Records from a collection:
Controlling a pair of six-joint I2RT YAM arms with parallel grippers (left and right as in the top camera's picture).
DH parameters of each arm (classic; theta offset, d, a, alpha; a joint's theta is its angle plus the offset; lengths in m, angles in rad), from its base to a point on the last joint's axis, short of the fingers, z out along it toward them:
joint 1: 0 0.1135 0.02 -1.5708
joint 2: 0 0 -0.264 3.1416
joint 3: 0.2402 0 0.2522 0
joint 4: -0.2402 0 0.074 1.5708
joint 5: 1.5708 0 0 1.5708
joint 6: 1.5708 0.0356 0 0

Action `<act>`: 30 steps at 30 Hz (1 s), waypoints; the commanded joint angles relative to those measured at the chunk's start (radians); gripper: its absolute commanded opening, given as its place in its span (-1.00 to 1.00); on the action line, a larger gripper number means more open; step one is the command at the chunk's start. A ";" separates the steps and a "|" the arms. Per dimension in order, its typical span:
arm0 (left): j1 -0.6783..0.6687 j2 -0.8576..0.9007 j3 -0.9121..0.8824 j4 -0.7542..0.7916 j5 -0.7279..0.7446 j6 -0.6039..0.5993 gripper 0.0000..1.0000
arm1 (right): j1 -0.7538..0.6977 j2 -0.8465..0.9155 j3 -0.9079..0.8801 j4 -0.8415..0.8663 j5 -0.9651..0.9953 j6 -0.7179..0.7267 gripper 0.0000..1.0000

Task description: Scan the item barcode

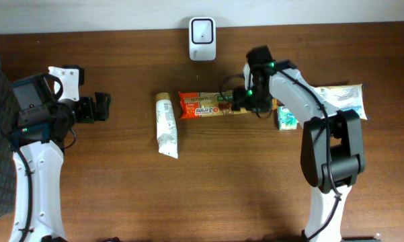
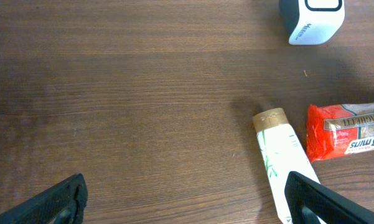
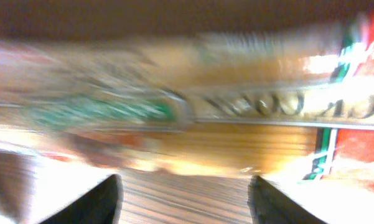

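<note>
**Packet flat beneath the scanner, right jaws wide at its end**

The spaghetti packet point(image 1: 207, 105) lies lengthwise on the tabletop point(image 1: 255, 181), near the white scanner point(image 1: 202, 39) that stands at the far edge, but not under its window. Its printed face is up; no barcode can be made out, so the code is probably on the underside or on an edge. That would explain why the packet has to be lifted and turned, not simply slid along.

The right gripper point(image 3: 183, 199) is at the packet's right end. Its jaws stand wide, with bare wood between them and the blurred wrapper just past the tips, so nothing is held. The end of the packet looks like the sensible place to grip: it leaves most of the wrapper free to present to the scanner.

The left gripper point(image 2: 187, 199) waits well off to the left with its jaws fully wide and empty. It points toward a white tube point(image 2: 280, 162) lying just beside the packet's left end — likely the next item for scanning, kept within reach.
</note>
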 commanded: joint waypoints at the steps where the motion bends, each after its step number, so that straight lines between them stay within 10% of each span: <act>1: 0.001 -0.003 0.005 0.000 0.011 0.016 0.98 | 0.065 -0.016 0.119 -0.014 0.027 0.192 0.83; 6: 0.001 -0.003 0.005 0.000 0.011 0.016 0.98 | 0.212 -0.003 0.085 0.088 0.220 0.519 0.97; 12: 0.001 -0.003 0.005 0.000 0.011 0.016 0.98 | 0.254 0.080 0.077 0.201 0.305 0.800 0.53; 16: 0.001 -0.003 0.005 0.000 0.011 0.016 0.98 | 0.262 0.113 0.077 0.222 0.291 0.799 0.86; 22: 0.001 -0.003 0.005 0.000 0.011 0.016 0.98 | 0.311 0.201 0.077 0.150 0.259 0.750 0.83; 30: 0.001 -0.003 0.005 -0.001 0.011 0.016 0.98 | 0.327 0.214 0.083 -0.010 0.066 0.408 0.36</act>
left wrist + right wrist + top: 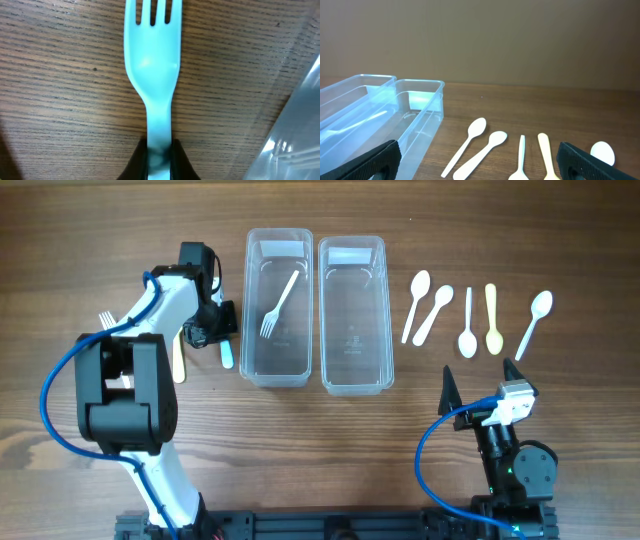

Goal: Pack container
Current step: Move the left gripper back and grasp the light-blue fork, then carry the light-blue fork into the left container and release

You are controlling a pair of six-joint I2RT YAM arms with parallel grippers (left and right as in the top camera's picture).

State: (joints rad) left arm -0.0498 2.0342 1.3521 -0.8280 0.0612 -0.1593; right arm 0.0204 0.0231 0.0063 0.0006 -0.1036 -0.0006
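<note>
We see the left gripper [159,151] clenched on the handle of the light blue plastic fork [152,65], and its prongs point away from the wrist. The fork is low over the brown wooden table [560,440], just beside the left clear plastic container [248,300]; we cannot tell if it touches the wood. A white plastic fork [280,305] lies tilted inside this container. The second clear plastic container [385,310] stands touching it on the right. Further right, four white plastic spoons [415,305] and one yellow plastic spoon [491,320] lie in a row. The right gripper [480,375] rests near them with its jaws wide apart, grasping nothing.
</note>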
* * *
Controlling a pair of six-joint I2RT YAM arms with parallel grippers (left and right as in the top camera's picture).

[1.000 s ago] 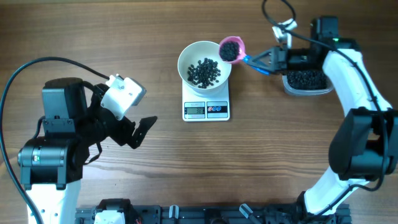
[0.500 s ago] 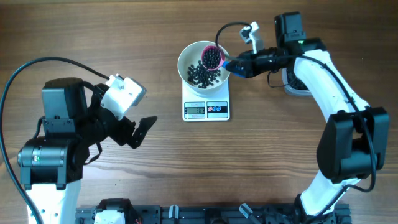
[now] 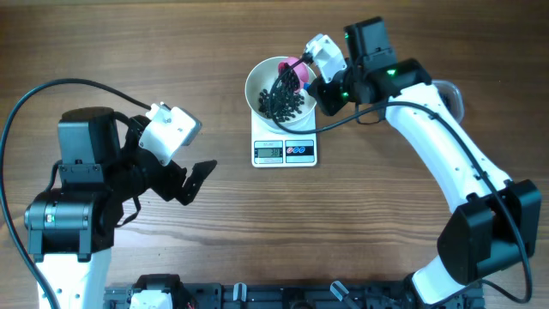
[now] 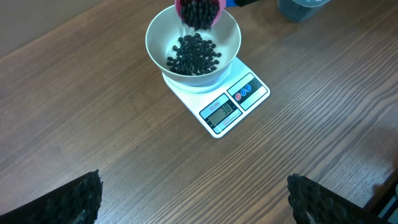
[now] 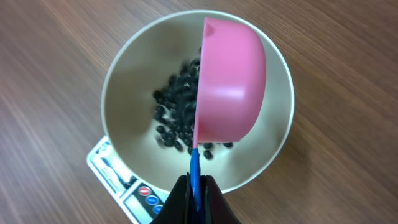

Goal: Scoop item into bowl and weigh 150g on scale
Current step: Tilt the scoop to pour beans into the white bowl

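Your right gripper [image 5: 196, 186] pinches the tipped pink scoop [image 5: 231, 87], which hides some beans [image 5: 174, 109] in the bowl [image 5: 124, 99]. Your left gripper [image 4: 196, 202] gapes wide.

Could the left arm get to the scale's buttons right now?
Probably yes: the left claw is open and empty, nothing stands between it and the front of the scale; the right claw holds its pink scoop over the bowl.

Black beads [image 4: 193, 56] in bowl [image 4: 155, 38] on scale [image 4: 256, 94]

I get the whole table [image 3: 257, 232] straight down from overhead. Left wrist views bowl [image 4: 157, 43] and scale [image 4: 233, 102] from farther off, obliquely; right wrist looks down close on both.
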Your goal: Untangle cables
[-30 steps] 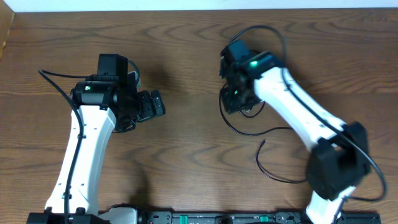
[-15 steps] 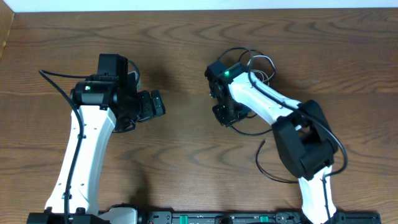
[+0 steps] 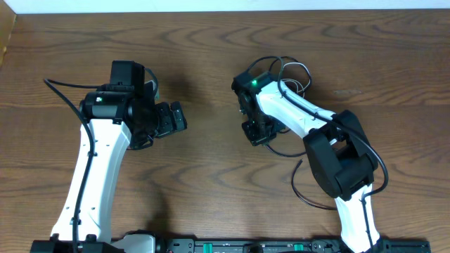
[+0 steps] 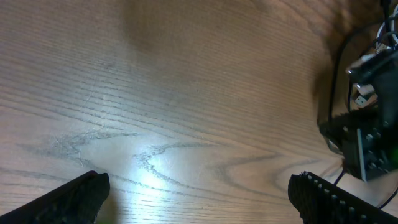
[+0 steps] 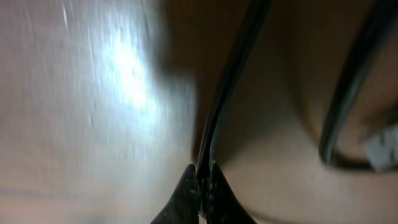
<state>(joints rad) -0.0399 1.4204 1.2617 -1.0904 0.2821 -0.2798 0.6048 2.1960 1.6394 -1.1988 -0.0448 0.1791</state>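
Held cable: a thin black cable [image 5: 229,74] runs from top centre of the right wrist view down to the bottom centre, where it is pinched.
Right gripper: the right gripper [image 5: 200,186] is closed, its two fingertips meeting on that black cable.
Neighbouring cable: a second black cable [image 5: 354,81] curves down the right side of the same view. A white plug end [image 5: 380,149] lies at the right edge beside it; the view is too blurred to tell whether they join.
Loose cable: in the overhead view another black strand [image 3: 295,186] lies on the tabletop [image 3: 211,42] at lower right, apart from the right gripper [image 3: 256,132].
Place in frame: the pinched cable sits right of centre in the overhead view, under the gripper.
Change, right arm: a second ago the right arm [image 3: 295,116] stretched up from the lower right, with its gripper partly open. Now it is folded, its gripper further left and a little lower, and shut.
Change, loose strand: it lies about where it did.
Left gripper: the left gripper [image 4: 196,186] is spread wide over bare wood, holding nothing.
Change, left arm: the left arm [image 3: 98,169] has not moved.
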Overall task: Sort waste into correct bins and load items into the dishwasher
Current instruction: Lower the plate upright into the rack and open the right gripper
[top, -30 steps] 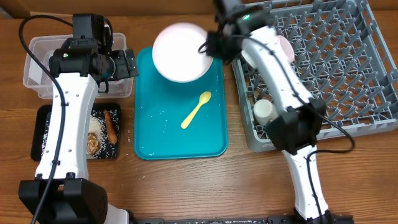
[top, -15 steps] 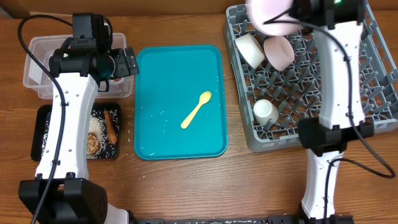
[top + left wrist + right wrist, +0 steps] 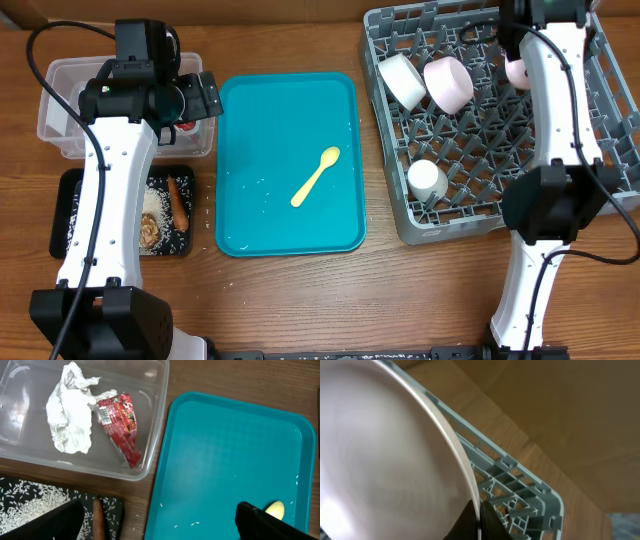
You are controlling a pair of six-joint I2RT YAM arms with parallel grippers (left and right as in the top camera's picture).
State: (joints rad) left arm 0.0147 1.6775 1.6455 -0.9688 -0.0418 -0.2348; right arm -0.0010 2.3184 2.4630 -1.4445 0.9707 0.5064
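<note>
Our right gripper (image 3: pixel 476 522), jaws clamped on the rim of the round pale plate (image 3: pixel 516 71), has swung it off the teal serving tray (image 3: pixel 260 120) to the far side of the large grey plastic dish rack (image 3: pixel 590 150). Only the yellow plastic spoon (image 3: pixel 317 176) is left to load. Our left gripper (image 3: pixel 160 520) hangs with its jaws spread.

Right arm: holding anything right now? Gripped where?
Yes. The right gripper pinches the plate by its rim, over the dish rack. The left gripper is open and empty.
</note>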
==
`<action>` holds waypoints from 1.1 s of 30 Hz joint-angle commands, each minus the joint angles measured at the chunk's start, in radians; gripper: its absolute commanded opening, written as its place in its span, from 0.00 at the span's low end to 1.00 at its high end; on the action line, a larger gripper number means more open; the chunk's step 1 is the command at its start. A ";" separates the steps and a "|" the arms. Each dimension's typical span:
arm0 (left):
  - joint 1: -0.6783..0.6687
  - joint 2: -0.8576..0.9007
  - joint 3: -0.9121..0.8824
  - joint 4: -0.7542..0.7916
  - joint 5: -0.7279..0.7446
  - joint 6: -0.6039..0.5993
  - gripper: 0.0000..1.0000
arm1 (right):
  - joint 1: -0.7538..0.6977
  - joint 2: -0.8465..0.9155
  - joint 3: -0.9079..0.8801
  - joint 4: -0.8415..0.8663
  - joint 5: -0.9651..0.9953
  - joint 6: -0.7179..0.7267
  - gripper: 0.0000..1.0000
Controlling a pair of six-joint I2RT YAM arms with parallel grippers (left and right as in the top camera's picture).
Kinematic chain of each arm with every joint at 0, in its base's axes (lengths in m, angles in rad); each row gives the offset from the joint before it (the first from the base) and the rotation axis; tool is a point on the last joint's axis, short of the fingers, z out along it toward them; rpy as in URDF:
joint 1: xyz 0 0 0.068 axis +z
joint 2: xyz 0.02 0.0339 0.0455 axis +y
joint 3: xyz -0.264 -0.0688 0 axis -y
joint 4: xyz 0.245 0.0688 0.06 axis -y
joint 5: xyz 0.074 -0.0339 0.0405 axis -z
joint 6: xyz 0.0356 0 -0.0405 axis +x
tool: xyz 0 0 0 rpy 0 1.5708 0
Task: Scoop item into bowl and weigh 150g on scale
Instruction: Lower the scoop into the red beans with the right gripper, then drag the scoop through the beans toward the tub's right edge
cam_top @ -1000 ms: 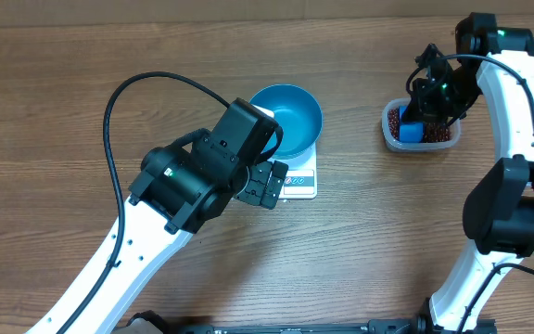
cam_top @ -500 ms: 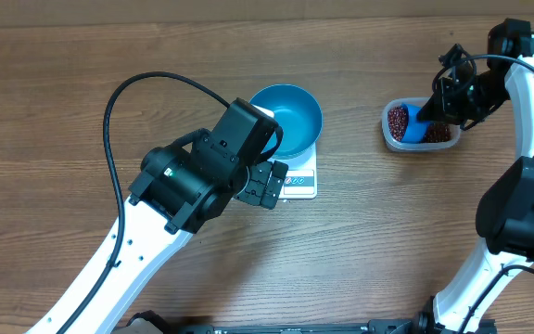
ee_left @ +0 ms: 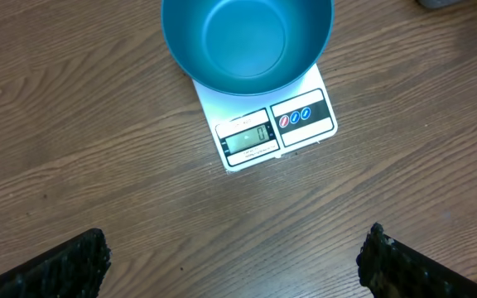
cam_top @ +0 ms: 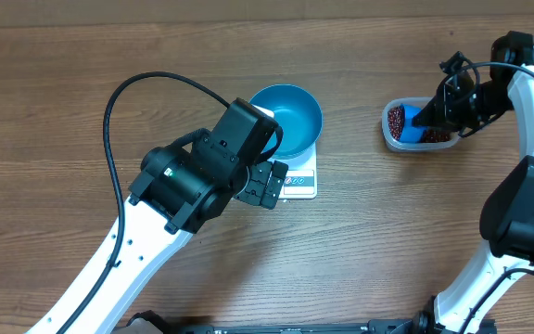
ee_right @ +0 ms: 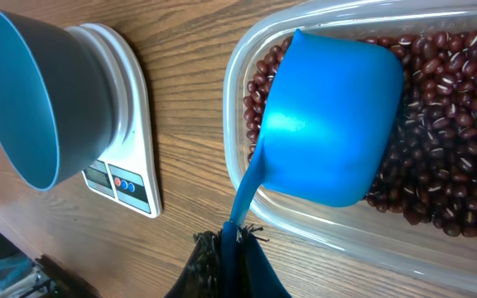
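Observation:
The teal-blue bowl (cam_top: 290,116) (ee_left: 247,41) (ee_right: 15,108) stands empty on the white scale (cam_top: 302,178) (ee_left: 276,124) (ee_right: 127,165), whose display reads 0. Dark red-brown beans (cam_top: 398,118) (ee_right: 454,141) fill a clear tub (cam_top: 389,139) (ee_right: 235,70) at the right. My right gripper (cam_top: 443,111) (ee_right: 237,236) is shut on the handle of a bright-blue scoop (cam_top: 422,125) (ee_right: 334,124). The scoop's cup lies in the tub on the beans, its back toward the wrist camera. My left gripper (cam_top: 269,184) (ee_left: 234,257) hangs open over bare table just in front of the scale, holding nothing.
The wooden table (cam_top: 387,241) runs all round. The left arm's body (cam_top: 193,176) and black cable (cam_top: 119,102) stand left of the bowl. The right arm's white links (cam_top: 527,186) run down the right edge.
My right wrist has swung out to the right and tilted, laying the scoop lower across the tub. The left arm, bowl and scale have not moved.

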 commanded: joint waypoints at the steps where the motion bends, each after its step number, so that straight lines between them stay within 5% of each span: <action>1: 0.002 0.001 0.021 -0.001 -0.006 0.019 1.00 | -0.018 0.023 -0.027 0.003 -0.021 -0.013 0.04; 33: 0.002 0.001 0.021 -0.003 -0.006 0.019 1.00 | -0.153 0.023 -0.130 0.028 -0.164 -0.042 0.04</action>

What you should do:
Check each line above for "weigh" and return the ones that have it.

Solution below:
Goal: Scoop item into bowl and weigh 150g on scale
Task: Scoop item into bowl and weigh 150g on scale

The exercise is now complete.